If you need to cut beams and rafters around your gutters, you can get it right every time. Make a rafter template using a piece of plywood and a gutter bracket. Trace the side profile of the gutter bracket onto some plywood and cut it out. You can now use this template to trace onto your beams and rafters, so they fit neatly around your gutters.

Step by Step Instructions

1 Prepare your post holes
2 Cut and install the wailing plate
3 Make a profile cut for your rafters
4 Preparing the upright post
5 Attach external beams and rafters
  • Step 1. Prepare your post holes

    Dig the holes in the ground for your posts, following the approved plans. Then place the post stirrups into the middle of the hole. Now fill up the hole with concrete to the base of the post stirrup, about 50-60mm below the stirrup top. Repeat the process for all of the posts and wait for the concrete to dry.
  • Step 2. Cut and install the wailing plate

    Measure and cut the wailing plate to size, which will be connected to the fascia. Get someone else to help you fix the plate into position on your fascia with nails and screws. Use large bugle screws to screw through the fascia into the house rafters to give you maximum support.   
  • Step 3. Make a profile cut for your rafters

    Create a template of your gutter profile and use this to cut the ends for all of your rafters. This way the rafters will fit neatly against your gutters. Use a jigsaw to make the cut cleanly. Coat the raw timber where you have cut with a primer to protect the wood. Your rafters are now ready to be installed.   
  • Step 4. Preparing the upright post

    To make sure the post supports the rafter weight, measure and make a precise cut out of the size of the rafter within the post. Use your circular saw and hand saw to make the cuts, but don’t overcut them or you could weaken the post. Next measure the distance between the stirrup and the rafter and cut the post to length with your circular saw. Place the post in the stirrup, and use the spirit level to make sure it is straight. Then bolt the post into the stirrup. Temporarily brace the post while you measure, cut and bolt the other posts in. 
  • Step 5. Attach external beams and rafters

    Once you have put all the posts in, you’re ready to put up the external beam. Secure it to the framework with extra screws to hold the rafters in place. Add a length of wood, called a cleat, underneath your outside beams to hold the rafters in place. Attach the ends of the rafters to the beams using large bugle screws. You’ll also need to use a universal bracket on each side of the rafter and the wailing plate, with proprietary nails for added strength. Take the cleat off and your pergola is ready to paint and finish.

Tools and Materials

Tools

  • Circular saw
  • Clamps
  • Electric drill
  • Hammer
  • Hand saw
  • Jigsaw
  • Ladder
  • Pencil
  • Spirit level
  • Tape measure
  • Wheelbarrow

Materials

  • Concrete

Health & Safety

Please make sure you use all equipment appropriately and safely when following the advice in these D.I.Y. videos. You need to be familiar with how to use equipment safely and follow the instructions that came with the equipment. If you are unsure, you may feel it is safest to consult an expert, such as the manufacturer or an expert Bunnings Team Member.

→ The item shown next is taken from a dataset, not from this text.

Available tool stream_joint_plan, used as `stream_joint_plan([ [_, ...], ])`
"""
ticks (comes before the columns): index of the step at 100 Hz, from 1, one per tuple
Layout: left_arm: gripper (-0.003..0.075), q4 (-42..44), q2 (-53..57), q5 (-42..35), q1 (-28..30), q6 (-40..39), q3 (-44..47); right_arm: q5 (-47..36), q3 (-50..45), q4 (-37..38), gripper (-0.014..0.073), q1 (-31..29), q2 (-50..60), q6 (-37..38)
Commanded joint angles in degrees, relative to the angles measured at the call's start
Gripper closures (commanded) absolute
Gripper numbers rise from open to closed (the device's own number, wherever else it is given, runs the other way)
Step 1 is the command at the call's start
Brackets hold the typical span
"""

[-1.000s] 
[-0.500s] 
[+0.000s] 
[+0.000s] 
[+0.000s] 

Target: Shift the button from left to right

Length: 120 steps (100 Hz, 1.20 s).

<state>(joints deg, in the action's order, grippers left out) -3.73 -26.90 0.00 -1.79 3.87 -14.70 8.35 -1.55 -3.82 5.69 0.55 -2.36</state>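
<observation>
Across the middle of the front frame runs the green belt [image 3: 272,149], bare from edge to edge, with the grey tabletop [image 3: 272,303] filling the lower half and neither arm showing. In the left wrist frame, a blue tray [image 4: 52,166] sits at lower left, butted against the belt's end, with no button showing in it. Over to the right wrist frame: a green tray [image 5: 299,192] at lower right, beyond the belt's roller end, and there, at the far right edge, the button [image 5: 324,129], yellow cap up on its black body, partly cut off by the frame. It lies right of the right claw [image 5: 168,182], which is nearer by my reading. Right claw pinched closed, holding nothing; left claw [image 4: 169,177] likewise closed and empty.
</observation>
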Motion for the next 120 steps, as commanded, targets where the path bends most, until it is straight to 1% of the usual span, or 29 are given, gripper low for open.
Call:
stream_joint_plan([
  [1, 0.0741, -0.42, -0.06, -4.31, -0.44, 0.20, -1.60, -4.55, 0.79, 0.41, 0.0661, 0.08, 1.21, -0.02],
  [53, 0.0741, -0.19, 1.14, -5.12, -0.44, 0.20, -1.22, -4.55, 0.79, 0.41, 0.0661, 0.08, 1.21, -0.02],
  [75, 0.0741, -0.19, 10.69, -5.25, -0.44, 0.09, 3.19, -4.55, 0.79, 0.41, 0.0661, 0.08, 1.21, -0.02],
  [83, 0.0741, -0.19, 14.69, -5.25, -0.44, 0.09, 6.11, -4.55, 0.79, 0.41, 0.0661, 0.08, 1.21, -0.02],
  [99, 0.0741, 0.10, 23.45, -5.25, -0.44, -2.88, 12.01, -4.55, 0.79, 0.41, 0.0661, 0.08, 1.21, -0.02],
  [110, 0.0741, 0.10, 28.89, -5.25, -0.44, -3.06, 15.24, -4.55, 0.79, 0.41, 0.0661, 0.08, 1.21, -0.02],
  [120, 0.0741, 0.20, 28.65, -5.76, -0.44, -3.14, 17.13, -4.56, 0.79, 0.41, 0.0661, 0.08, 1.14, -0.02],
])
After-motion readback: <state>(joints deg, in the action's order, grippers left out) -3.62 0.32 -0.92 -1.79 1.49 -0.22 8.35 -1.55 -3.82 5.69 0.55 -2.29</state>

Grave health hazards are linked to asbestos, which may be in homes built up to 1990. Health hazards may result from exposure to lead-based paints in older materials and copper chromium arsenic (CCA) treated timber. For information on the dangers of asbestos, lead-based paint and CCA treated timber and tips for dealing with these materials contact your local council's Environmental Health Officer or visit our Health & Safety page. You can also use a simple test kit from Bunnings to indicate the presence of lead-based paint Test.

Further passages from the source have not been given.